__EXERCISE DESCRIPTION__: Give the number of lines in these entries that contain "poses", and nothing more.

__Dataset excerpts__:
----
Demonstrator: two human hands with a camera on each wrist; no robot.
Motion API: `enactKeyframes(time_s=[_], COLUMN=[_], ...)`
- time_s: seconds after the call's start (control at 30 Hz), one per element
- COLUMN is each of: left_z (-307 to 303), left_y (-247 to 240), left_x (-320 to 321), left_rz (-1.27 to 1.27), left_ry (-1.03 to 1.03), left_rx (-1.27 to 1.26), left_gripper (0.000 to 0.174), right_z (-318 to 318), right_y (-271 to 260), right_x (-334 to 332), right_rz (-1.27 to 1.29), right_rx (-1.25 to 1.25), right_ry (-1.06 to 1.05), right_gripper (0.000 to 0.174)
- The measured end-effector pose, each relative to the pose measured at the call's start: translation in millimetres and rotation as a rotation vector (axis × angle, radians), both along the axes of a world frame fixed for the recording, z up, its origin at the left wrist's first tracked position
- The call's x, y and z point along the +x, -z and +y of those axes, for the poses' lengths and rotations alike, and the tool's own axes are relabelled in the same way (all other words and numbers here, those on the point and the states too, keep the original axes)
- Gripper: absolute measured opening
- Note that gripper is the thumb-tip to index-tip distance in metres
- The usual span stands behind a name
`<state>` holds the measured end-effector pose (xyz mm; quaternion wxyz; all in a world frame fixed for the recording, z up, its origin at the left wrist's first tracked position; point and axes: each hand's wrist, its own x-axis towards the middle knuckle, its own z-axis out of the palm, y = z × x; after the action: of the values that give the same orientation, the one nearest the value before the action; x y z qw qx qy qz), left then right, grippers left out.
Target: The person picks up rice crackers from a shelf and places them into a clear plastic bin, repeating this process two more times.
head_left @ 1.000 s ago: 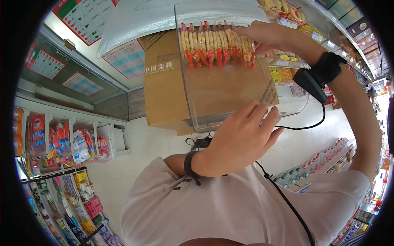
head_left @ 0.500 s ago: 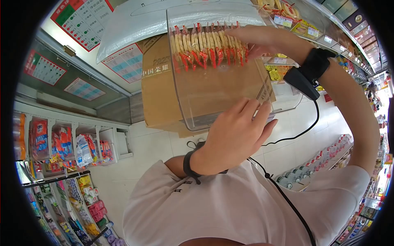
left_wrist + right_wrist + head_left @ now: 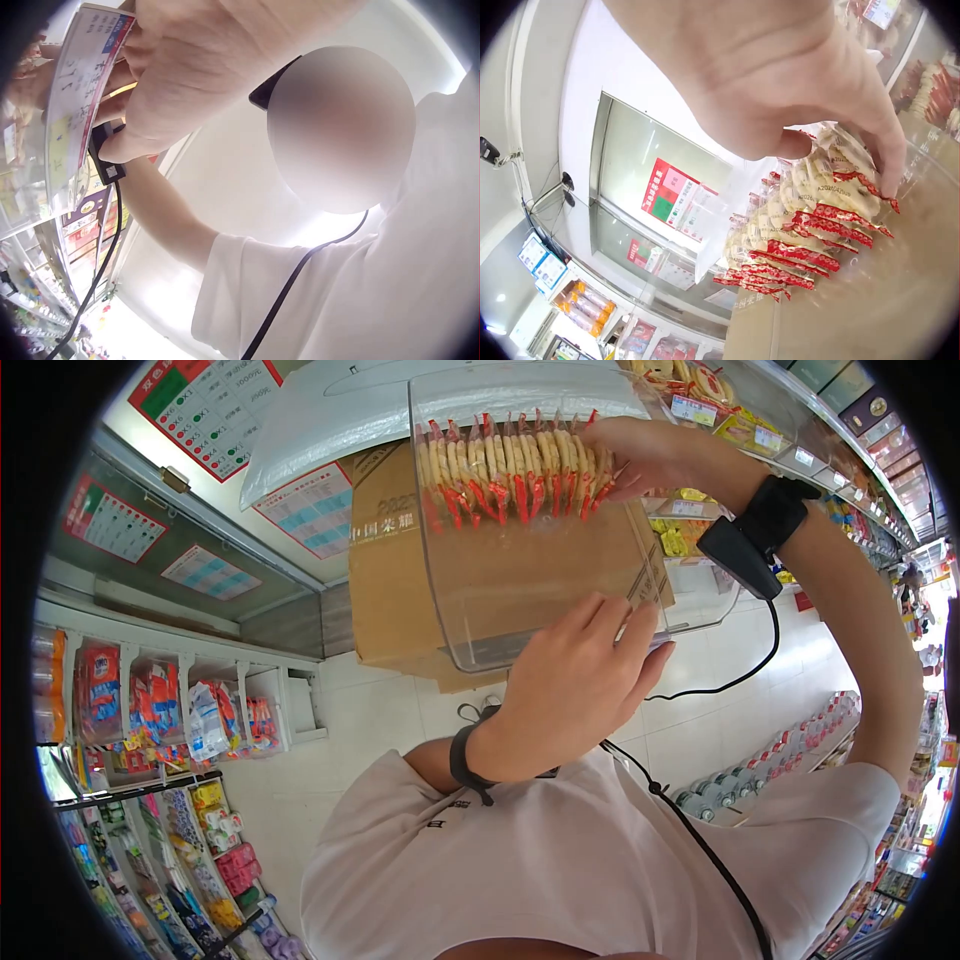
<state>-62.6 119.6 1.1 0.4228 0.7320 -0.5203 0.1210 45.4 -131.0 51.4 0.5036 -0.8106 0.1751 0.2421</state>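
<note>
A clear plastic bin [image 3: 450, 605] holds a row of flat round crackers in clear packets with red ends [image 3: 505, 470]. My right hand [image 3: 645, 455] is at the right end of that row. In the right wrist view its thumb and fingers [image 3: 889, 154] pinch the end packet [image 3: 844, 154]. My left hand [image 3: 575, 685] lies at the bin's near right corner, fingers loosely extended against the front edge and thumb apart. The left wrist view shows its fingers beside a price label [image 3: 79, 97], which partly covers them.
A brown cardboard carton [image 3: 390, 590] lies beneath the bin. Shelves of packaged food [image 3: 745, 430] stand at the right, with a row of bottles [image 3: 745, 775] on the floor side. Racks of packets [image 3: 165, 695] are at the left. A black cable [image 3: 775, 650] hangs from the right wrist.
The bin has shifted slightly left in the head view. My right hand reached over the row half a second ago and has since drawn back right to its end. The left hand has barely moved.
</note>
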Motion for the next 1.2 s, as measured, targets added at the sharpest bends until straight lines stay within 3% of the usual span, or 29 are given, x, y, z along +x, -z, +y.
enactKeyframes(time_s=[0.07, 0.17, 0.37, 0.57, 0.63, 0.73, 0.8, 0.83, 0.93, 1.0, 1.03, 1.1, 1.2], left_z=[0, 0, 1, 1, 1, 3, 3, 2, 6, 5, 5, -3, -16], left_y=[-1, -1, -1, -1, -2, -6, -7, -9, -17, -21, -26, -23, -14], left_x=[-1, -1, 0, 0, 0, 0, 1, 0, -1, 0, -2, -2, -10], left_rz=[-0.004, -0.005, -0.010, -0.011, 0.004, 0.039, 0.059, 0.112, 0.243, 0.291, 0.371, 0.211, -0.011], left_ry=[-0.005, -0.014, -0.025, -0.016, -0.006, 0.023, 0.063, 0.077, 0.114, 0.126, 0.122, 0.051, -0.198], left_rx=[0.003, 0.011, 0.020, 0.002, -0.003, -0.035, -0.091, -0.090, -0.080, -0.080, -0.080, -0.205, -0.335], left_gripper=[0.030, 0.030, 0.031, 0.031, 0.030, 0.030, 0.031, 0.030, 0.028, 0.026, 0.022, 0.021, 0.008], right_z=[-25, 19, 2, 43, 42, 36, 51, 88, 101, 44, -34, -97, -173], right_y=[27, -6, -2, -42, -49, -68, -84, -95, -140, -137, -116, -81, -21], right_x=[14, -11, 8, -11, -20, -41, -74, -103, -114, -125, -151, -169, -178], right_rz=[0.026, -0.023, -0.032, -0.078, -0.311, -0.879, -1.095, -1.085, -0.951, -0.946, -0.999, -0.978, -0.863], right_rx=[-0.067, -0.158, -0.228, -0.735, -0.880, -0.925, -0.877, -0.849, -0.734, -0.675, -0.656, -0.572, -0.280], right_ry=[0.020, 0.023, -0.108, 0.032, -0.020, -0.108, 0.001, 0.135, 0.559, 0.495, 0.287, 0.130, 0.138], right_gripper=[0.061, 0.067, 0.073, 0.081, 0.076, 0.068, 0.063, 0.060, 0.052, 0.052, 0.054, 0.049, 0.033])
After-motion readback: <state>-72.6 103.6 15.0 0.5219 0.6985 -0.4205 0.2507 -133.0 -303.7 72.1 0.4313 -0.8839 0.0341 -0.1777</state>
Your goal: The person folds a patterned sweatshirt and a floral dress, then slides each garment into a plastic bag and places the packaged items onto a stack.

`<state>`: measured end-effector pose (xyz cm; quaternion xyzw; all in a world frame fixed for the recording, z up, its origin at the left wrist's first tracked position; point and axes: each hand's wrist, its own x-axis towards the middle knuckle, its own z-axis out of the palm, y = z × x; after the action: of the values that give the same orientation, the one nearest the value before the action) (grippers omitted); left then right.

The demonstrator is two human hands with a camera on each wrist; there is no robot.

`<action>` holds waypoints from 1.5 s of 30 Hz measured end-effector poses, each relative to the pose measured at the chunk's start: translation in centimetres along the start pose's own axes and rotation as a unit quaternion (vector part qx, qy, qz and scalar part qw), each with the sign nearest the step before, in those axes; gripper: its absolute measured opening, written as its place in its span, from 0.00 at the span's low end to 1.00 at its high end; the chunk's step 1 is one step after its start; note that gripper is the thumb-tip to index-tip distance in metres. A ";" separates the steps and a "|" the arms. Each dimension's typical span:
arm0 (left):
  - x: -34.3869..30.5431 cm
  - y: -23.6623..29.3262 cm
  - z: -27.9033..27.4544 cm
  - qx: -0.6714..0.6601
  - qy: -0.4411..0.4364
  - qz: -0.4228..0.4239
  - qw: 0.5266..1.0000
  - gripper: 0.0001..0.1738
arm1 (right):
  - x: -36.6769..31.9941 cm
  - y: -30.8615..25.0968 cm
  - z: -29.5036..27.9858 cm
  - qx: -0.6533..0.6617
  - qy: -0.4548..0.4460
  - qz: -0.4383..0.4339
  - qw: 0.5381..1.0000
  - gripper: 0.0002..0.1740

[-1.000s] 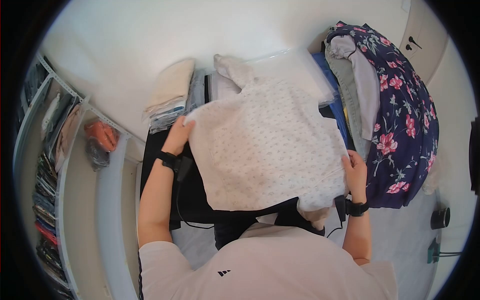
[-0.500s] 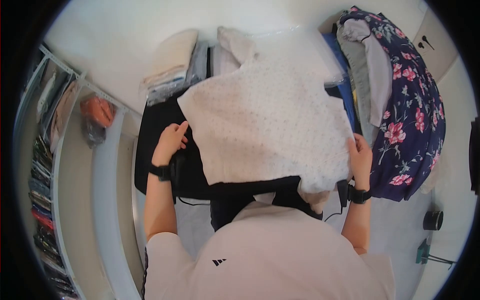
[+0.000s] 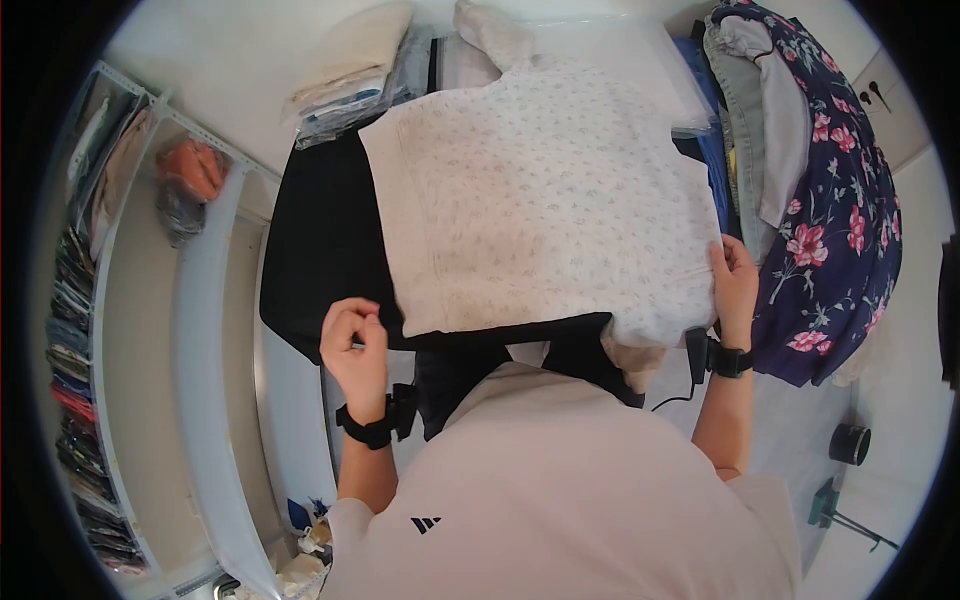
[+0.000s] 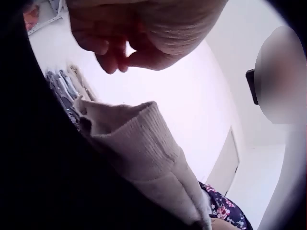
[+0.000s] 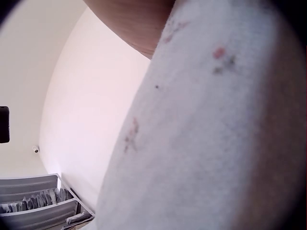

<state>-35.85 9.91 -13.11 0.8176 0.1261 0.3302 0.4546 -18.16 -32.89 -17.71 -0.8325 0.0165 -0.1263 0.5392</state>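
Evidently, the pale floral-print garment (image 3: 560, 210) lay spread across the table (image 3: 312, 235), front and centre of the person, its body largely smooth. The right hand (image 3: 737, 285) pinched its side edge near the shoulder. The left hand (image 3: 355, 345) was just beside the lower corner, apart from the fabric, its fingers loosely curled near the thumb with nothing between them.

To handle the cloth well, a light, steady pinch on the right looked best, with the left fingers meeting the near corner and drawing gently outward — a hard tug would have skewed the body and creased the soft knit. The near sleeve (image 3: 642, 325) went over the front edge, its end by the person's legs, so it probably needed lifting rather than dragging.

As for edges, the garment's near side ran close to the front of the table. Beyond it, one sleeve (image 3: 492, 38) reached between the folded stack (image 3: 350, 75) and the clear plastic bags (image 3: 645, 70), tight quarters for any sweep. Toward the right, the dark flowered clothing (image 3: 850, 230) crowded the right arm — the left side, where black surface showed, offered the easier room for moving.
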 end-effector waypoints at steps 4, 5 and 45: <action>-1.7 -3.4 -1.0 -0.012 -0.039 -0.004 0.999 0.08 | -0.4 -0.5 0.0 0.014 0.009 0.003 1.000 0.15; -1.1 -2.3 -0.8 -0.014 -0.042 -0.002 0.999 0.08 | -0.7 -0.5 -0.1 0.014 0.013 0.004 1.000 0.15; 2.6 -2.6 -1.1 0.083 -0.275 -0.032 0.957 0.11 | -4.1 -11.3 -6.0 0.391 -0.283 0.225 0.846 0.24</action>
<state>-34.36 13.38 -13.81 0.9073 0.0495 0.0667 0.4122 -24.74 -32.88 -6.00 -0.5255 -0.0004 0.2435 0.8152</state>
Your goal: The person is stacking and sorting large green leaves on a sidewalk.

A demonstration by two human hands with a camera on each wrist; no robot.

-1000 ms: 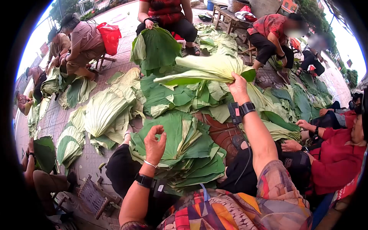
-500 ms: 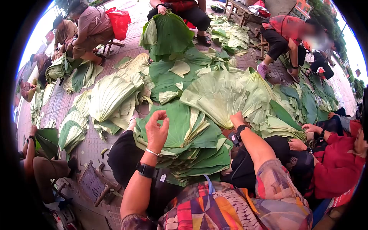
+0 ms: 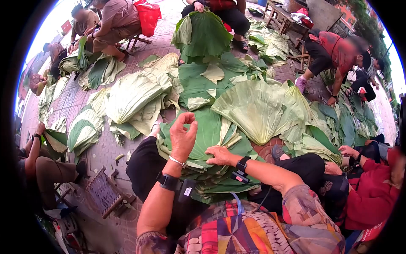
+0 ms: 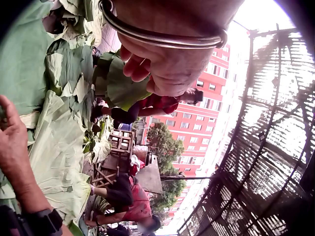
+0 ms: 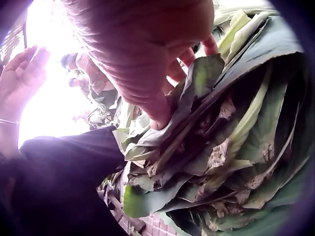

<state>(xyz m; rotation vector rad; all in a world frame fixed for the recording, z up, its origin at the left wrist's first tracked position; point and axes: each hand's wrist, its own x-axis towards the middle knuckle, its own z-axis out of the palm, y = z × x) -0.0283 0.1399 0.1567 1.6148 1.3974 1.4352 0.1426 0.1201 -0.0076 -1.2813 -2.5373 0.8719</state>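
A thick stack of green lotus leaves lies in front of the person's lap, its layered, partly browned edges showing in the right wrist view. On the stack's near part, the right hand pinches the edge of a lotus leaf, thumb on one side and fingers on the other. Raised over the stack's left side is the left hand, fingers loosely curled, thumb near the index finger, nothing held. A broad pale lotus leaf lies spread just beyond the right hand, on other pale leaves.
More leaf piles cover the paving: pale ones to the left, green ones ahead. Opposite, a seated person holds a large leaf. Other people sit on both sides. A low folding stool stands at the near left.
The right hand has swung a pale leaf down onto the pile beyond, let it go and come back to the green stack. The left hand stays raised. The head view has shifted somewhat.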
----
__RESULT OF THE EXERCISE__: 2